Вошедший легонько коснулся моего плеча, а когда я и на это не реагировал, резко толкнул меня. Тогда я быстро вскочил, сбросил с себя легкое одеяло, сел, свесив ноги, зажмурил глаза и с непонимающим видом уставился на вошедшего.

Это был обер-лейтенант Эрих Шнабель. Он внимательно смотрел на меня, и теперь в его темных глазах я не подметил и намека на усмешку.

Эрих Шнабель жестами и знаками предложил мне одеться и следовать за ним. Сейчас все решится. Неужели конец?.

Но почему он один? Вешать человека не так-то просто! Хотя там, на месте, наверняка будут люди…

И почему-то именно в этот момент ко мне пришло то спокойствие, в котором я так нуждался и которое не раз выручало меня в трудную минуту. Конечно, я попытаюсь… Попытаюсь в последнюю минуту. Вешать меня будут, наверное, в лесу. И как только мне станут вязать руки, я решусь. Другого выхода нет.
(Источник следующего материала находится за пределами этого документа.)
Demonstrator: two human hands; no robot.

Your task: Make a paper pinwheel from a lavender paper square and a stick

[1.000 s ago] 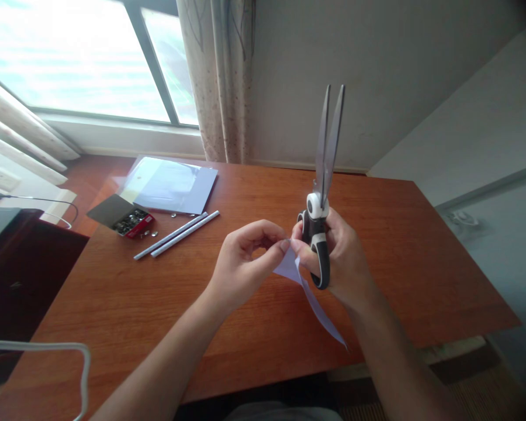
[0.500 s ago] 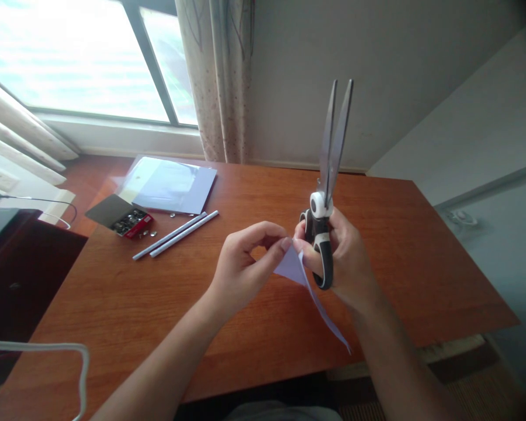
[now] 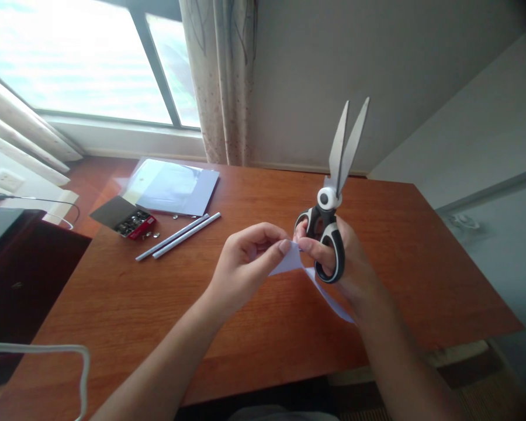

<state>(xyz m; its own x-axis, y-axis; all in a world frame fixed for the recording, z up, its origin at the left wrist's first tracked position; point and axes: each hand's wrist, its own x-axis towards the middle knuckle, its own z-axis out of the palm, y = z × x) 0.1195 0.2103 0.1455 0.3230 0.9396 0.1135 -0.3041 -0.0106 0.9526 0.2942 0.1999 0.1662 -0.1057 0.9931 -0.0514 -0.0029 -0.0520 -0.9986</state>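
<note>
Left hand (image 3: pixel 241 263) has the pale paper (image 3: pixel 284 263) pinched thumb-to-finger, out in front, above the table (image 3: pixel 245 345). Right hand (image 3: pixel 353 260) has its thumb through the scissors (image 3: pixel 327 200), blades parted and pointing up and away, fingertips right at the paper's edge. Honestly, a light, close pinch from both hands should avoid creasing it, and those blades are best kept facing outward.
</note>
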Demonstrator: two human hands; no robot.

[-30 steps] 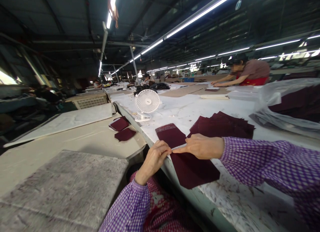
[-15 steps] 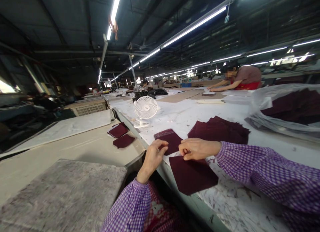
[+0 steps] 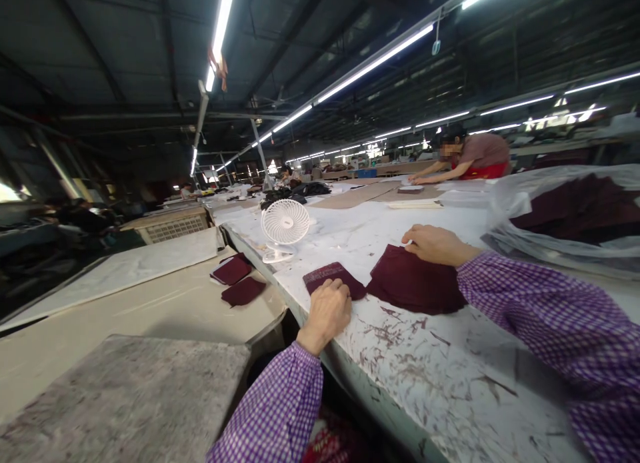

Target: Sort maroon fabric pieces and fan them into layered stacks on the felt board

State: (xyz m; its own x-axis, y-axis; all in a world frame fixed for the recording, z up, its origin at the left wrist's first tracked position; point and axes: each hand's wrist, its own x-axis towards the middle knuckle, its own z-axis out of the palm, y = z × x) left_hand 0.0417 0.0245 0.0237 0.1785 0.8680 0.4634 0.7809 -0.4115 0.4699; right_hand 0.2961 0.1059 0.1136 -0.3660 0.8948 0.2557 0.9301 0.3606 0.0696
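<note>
Both hands down on the white table, well apart, one job each. Left hand sits knuckles-up at the table's near edge, fingers curled onto the near end of a small maroon ribbed piece. Can't tell if it's pinching the cloth or just resting on it. Right hand lies palm-down, fingers laid out, on the far corner of the maroon stack. My read is that the flat palm is there to pin the loose plies so they don't slide. The ribbed piece lies single and flat, touching the stack's left edge, so both are within reach without leaning. A desk fan stands just behind them, facing the seat, another likely reason the cloth is weighted. A plastic bag with more maroon cloth sits to the right. Two spare pieces lie on the lower side bench. A co-worker is bent over the far end.
</note>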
Даже если вдогонку мне пошлют пулю, и то лучше.

Я одевался и обувался не торопясь, тщательно завязал галстук, расчесал волосы.

Шнабель не опускал с меня внимательных глаз, а я усыплял его бдительность и старался изобразить из себя человека, ничего худого не подозревающего.

Мы вышли.

На темном небе, точно изумруды на бархате, трепетали крупные, мохнатые звезды.

Ночь дышала тишиной, покоем, и постукивание электродвижка где-то под навесом казалось нереальным.

Я был очень удивлен, когда Шнабель повел меня не в лес, не к машинам, а в дом Гюберта. Что это — отсрочка или?.

Шнабель вошел в комнату Гюберта, оставив меня в столовой перед закрытыми дверями.

Сердце стучало. И вдруг до моего слуха из кабинета Гюберта донесся разговор на немецком языке. Я вытянул шею, вслушался.

— Ну как? — раздался голос Гюберта.

— Спал, как покойник, — ответил Шнабель.

— Раздетым?

— Да, под одеялом.

— Как держит себя сейчас?

— Ни следа волнения. Я уверен, что он не понимает по-немецки.

— Хорошо, ступайте. Пусть он зайдет сюда.

Я вытер пот со лба, повернулся спиной к двери и вцепился взглядом в старую литографию, висевшую на стене.

Шнабель вышел, впустил меня в кабинет и прикрыл за собой дверь.

Гюберт холодно извинился, что потревожил меня, и спросил:

— Как устроились?

— Прекрасно.

— Если в чем будете нуждаться, скажите.

— Хорошо.

— А сейчас у меня просьба: быстренько напишите свою биографию и принесите мне. И ничего не скрывайте, в том числе и ваши, так сказать, операции с грузами. Утром я должен все отправить. Сколько времени вам надо?

Я ответил, что достаточно получаса.

Было ясно, что в этот поздний час дело не в биографии. Гюберт, решив проверить меня, спровоцировать, теперь хотел воочию убедиться по моему поведению, знаю я немецкий язык или нет.

Кажется, он убедился. Первый тур боя решился в мою пользу.

Менее чем через полчаса я отнес ему биографию, вернулся к себе и вдруг почувствовал огромную усталость. Эту усталость не снимало и радостное сознание победы: я не совершил ничего опрометчивого, удержал себя от неверных шагов, в общем — разгадал уловку врата и не поддался ей.

Но следовало сделать выводы. Начало не предвещало ничего утешительного. Решетов был прав: меня будут, конечно, проверять еще и еще. Гюберт не успокоится, будет расставлять новые ловушки. Надо выдержать и не оступиться. Надо добиться абсолютной естественности и точности всех своих действий, обдумывать каждый шаг, каждое слово, даже взгляд. Так, и только так! Мое возбуждение было настолько сильным, что я не мог заснуть. Мысль рвалась вперед, стремясь приоткрыть завесу, скрывающую будущее.